En 2006, pourtant, le droit à l’adoption ainsi qu’à la PMA pour les
couples homosexuels, mariés ou non, ont été ouverts, d’une courte majorité, par
le législateur. Les libéraux francophones, et néerlandophones, qui s’étaient
majoritairement ralliés au projet de loi sur le mariage, se sont en effet
montrés plus réticents sur ces questions.
Le droit à l’adoption reste bien sûr extrêmement théorique lorsqu’il
s’agit d’une adoption à l’international, à défaut de reconnaissance de la
filiation homosexuelle par les pays d’origine des enfants.
En revanche, cette loi permet
au parent non biologique d’un enfant né au sein du couple, d’adopter ce dernier
et donc d’exercer aussi pleinement sur lui l’autorité parentale.
La Belgique fut le
deuxième pays en Europe, et dans le monde, à légaliser le mariage homosexuel.
L’Eglise
catholique en est pourtant un grand pilier historique et conserve une influence
politique essentielle. Jusque très récemment, les chrétiens démocrates flamands
constituaient la première force politique du pays, et les partis chrétiens
siègent presque sans discontinuer au pouvoir.
Alors comment
expliquer que ce petit pays, catholique et monarchique, parvint à trancher sans
conflit majeur toutes les questions éthiques qui déchirent aujourd’hui la France
? Comment l’euthanasie ou la PMA pour les couples homosexuels ont-ils pu si
aisément y entrer dans les mœurs, quand en France le débat reste si passionné ?

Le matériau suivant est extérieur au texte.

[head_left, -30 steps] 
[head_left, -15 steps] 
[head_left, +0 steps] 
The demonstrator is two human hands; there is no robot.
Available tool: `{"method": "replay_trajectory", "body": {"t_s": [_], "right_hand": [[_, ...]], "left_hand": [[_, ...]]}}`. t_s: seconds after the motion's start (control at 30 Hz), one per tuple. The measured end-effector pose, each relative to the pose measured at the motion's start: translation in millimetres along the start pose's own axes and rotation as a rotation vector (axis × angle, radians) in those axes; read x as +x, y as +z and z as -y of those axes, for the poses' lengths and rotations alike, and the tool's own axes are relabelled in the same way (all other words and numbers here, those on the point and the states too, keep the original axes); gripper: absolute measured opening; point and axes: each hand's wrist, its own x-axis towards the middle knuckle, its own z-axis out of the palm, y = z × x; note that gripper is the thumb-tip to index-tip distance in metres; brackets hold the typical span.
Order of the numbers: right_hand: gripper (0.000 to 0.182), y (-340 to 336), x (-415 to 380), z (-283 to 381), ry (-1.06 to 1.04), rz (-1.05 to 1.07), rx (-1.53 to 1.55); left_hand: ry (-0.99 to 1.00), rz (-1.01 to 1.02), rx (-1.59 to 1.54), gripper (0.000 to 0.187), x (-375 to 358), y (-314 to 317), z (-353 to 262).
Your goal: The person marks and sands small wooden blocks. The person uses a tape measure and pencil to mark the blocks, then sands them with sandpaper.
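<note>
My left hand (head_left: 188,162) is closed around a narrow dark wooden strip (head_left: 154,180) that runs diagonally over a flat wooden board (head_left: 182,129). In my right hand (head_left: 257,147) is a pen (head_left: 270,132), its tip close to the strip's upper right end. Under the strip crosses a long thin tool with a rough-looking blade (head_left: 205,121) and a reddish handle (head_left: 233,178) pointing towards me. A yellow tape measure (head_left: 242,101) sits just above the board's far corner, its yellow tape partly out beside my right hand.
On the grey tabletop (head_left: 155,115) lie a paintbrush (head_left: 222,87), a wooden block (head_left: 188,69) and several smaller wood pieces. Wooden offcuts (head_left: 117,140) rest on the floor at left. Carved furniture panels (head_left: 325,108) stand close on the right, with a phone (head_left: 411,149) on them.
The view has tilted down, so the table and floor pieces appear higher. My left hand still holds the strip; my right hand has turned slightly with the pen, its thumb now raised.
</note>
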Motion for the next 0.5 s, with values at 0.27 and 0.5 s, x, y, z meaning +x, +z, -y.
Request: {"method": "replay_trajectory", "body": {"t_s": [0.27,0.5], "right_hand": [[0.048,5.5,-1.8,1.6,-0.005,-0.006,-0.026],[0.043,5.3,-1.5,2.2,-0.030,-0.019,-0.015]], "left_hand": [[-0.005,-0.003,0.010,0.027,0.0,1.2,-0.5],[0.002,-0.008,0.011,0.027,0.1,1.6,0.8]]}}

Sur ces sujets comme sur d’autres, l’esprit belge,
fait de pragmatisme et d’une très ancienne tolérance s’est pleinement
manifesté.
Le pragmatisme
d’abord. Les enfants élevés par des couples homosexuels n’étant plus
exceptionnels, il convenait de leur garantir, comme à leurs camarades, une
double filiation, en faisant primer la relation affective sur le lien
biologique.
La tolérance,
surtout. Car ces législations (mariage gay, PMA, euthanasie, …) défendent un principe
simple : il revient à chacun en son
âme et conscience d’avoir recours ou non à ce qui n’est qu’une simple
possibilité offerte par la loi. Là où la France en appelle aux
« sages » d’un comité d’éthique, fait intervenir les hautes autorités
civiles et religieuses, débat à coups de grands principes sur la famille, le
droit à la vie, etc., la Belgique, elle, fait le choix de laisser les questions
éthiques se trancher à l’échelle de chaque individu, en fonction de ses
croyances, de ses convictions, de son mode de vie, dans le respect évidemment de
certaines limites.
Le mariage y est
ainsi essentiellement conçu come un contrat d’ordre privé, indépendant du
projet de procréation.
De même, en
matière de PMA, la loi parle d’« auteurs de projet parental », sans
distinguer le sexe ni le modèle de couple. Il ne revient pas au législateur de déterminer
qui a le droit, ou non, d’en avoir un.
Des législations
qui ont permis au Premier ministre Elio Di Rupo de se réjouir publiquement de
la « modernité » de son pays. Ce n’est pas tous les jours que la Belgique
est érigée en modèle !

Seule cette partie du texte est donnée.